Though advertised as "free trade", [NAFTA] is anti-freedom, 1,200 pages of rules, regulations, laws, fines, commissions...setting up no fewer than 49 new bureaucracies...it is part of a skeletal structure for world government (Buchanan, 1993).

Real power in America belongs to the Manhattan Money Power, the one power to which neither party is any longer able to say "No!". [Treasury Secretary Robert] Rubin said, "There must be a broad understanding that we really and truly are in a new world where we are dependent on other nations in ways that we never were before." That is the authentic voice of Goldman Sachs, and regrettably, of our own Republican elites. They are saying, all of them, that America's sovereignty, independence and liberty are things of the past. ...We must all accept our dependency on the New World Order. ...But we never voted our sovereignty away. If it is gone, they sold us out; they traded it away, without our permission (Buchanan, 1995).

To protect individual liberty and enhance national competitiveness, Buchanan (1993) called for "free markets at home, protected by a high tariff wall, and a minimal "Night Watchman State", a golden age recipe he represents as the historic "foundation of American prosperity".

Conclusion:Popular Common Sense and Alternative Possible Worlds

I contend that popular common sense in the US is currently being contested and that these struggles have important potential implications for the relation of the US to the global economy. The world-view of neoliberal internationalism - in which states and corporations create the rules for global economic integration - is facing challenges which emphasize different aspects of popular common sense in order to envision alternative possible worlds. Drawing on the democratic strains of popular common sense, what I have called the left-progressive position would construct a world in which the global economy is explicitly politicized, corporate power is challenged by transnational coalitions of popular forces, and a framework of democratically developed and enacted common standards provides some social accountability for global economic actors.
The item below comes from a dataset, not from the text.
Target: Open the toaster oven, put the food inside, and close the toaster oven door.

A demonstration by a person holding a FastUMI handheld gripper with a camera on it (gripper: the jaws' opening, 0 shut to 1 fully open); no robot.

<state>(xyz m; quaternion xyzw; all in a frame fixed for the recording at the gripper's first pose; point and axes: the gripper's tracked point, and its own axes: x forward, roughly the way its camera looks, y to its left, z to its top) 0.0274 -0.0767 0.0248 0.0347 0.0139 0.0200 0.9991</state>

The antiglobalist position of the far-right, on the other hand, envisions a world in which Americans are uniquely privileged, inheritors of a divinely inspired socio-political order which must at all costs be defended against external intrusions and internal subversion. This latter vision also entails a challenge to corporate power, but it implicitly constructs this challenge from within the bounds of capitalism's structural separation of politics and economics. Unable to understand capitalism in terms of historical structures and the progressive possibilities they may entail, the far-right offers instead a reactionary vision which implies a reversal of processes of capital concentration and the transnational socialization of production which have been central to the historical development of capitalism. Insofar as it seeks to preserve capitalism while reversing its central processes, we might anticipate the ongoing frustration of the reactionary vision, and an attendant intensification of scapegoating and hostility toward those seen as outside of, different or dissenting from its vision of national identity.

I have no way of knowing whether either of these ideologies of globalization will be able to sustain a serious challenge to the orthodoxy of neoliberal internationalism, but I would suggest that the restructuring of the postwar order is creating conditions which are increasingly favorable for reconstructions of popular common sense. In this more fluid context, it will be important for a progressive political movement to define itself not only in terms of its opposition to corporate power and neoliberal internationalism, but also clearly and explicitly to distinguish its democratizing vision from the reactionary individualism-nationalism of the populist right.